Isle of Islay 10yo, 56,8 %, Creative Whisky Company, sherry

nos: torfik z serkiem homogenizowanym o smaku truskawkowym. Po kilku minutach wychodzą na wierzch aromaty rybne i tranowe. Trochę jakby kuter rybacki rozbił się na torfowisku.
smak: tran – olej napędowy – rybia łuska – torf – chrzan. Torf trwa wieki, a popiół osadza się na języku.
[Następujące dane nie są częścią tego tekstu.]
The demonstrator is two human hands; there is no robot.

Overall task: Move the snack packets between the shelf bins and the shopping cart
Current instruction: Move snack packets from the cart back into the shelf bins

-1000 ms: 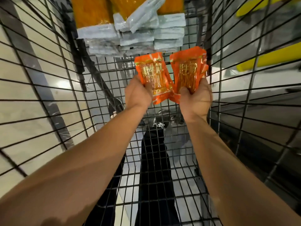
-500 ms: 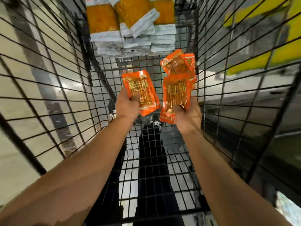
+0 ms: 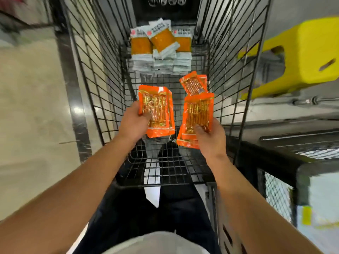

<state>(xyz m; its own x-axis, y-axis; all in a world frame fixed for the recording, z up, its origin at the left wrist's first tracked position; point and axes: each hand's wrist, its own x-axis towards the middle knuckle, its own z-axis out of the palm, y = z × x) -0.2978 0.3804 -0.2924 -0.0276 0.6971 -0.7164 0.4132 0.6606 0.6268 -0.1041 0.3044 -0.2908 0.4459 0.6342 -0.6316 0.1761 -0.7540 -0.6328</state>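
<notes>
Over the shopping cart (image 3: 236, 57), a black wire basket w/ tall mesh sides, both arms reach in from the near end. Cart fills the middle of the view; pale floor (image 3: 31, 92) to its left, a yellow shelf bin (image 3: 300, 52) just outside its right side, blurred.

At the cart's far end sits a stack of white-and-orange packets (image 3: 159, 50), several layers deep, approx. three columns across, top ones lying a bit askew. They rest against the far wall of the basket.

Nearer, by the cart's right side, a loose orange packet (image 3: 194, 84) lies tilted on the wire bottom, w/ another partly under it. Its near end is hidden behind the packets in the right hand.

Left hand (image 3: 134, 123) grips a small bunch of orange snack packets (image 3: 156, 110), thumb on the front face, fingers curled behind; at least two, edges fanned at the bottom. Right hand (image 3: 211, 138) pinches a second bunch (image 3: 198, 116) the same way, thumb pressed on the lower front, two or more packets overlapping. Both bunches are held upright-ish above the cart's middle, apart from each other, not touching the wire.

Below the basket's near end: dark trousers & a white shirt hem, seen thru the mesh.
</notes>
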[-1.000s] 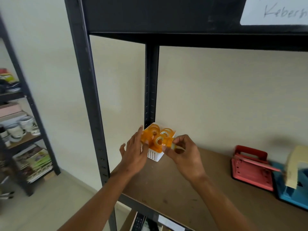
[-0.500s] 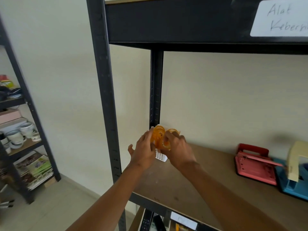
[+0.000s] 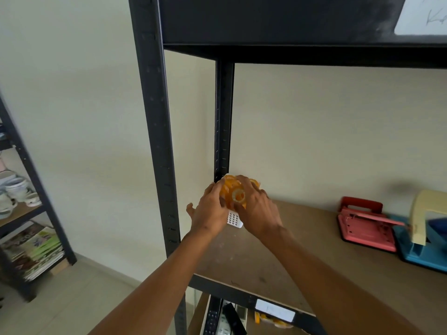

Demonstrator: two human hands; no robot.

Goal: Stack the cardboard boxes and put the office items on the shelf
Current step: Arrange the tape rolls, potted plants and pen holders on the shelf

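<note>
Near the middle of the frame, both hands are meeting at the back left corner of the wooden shelf, close to the black rear post. The left hand is curling its fingers around the left side of the bundle of orange tape rolls. The right hand is covering the bundle from the right and from above, with its fingers bent over the rolls. The bundle is sitting in a small white basket, and only the lower perforated corner of it is showing between the two wrists.

Compared with one second ago, the hands are now much closer together. Then the right hand was only pinching the edge of the pack and the orange top was open to view; now the fingers are hiding most of it. The rolls are also sitting deeper toward the wall than before.

At the right of the frame a red hole punch is lying on the same shelf, and just beside it, at the right edge, a blue and cream tape dispenser is standing. At the left edge, a second rack is carrying mugs and magazines.
</note>
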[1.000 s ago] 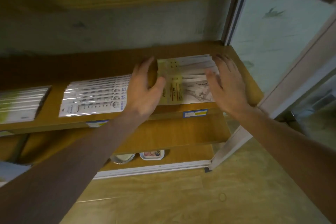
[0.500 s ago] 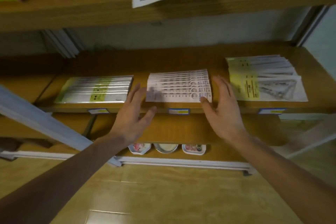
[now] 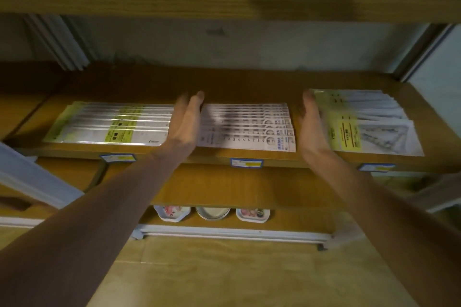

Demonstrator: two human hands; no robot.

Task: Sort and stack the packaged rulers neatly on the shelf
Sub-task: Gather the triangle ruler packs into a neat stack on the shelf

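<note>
Flanking white ruler stack (image 3: 245, 127) | left hand (image 3: 185, 122) | right hand (image 3: 311, 122) | fingers straight

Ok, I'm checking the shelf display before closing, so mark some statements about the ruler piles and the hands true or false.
1. The left hand and right hand flank the middle white ruler pile. True.
2. The right hand grips a ruler pack. False: its fingers are straight and hold nothing.
3. Three ruler piles lie on the shelf. True.
4. The green-labelled pile lies right of the white one. False: left.
5. Small dishes sit on a lower shelf. True.
</note>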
Trzeba jej oddać, że nos i język były spójne, a całość sprawiała bardzo oleiste wrażenie.
Internet twierdzi, że niewymienioną z nazwy destylarnią jest w tym wypadku Lagavulin. Po spróbowaniu byłem dość sceptyczny, ale w sobotę zostałem poczęstowany Lagavulinem, który rozwiał moje wątpliwości.
5 pkt./10

Andrzej says:
kolor: bursztynowy 
zapach: sporo dymu, torfowo-rozgrzany asfalt, surowy wędzony boczek, słodycz miodu pitnego, lekko ziołowo
smak: oleista, również sporo torfu, lekko słono, coś słodkiego – mirabelki, zielony marynowany pieprz, coś metalicznego w tle 
finisz: długi, popielaty, z lekką ostrością... bardzo przyjemny
5 pkt./10


Wyniki głosowania wszystkich uczestników były następujące:
1. Isle of Islay (Lagavulin) 6.17
2. Tobermory 5.77
3. Amrut 5.30
4. Highland Park 4.86
5. Croftengea 4.05
6. The Gauldrons: 3.08

Natomiast w starym systemie:
1. Isle of Islay (Lagavulin) 38
2. Tobermory 29
3. Amrut 23
4. Highland Park 12
5. Croftengea 0
6. The Gauldrons 0

Tak jak wspominałem, w ramach blind tastingu mierzyły się ze sobą dwa zespoły, a zwycięzca został wyłoniony dopiero przy ostatniej whisky. Ponieważ zabawa była przednia, na pewno będziemy wracać do tej formy.
Fanów whisky i Familiady zapraszam 16 marca, line-up powoli się klaruje i na pewno zadowoli najbardziej wytrawnych koneserów. Slainte!